THE Council for the Protection of Rural England has launched its annual review with a plea for the Government to rethink its plans to change the planning system.

Addressing the CPRE's general council meeting in London yesterday outgoing CPRE president actress Prunella Scales launched a scathing attack on the plans.

After five years as president she said: "I'm sad and worried that as I leave, one particularly large and dark cloud hangs over the countryside. I'm talking about the Government's plans for a fundamental reform of the planning system."

She added: "We accept that the system needs improving. Indeed, we welcome several of the proposals in the Government's Green Paper on planning and we'll press for their implementation, along with the increase in resources that the planning system needs so badly.

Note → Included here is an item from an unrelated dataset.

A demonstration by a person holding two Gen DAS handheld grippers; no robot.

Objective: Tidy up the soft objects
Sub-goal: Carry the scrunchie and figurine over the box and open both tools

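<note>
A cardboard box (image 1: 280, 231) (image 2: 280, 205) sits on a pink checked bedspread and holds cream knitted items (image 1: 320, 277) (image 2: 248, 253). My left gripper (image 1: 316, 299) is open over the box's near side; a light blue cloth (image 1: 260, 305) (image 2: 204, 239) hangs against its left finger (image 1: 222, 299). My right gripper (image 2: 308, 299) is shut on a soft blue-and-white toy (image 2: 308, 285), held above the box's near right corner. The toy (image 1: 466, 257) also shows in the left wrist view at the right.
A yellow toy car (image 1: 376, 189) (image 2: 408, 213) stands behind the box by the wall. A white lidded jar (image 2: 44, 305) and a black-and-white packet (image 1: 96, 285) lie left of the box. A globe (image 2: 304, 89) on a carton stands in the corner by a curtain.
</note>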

"But the Government has got a lot of it wrong. The proposals represent a shift of power away from people towards developers and business interests. They would make some of the most crucial aspects of planning more remote from local people and communities.

"Parts of the Green Paper are, quite frankly, an assault on local democracy and a grave threat to the countryside. They have to be substantially modified."

The CPRE's annual review highlights some of what it considers its successes over the last 12 months, including better protection for pastoral landscapes in new provisions for environmental impact assessments.

Another highlight was its efforts to help regenerate the countryside economy in the wake of last year's foot and mouth outbreak and the organisations' call for a more environmentally sustainable food and farming policy.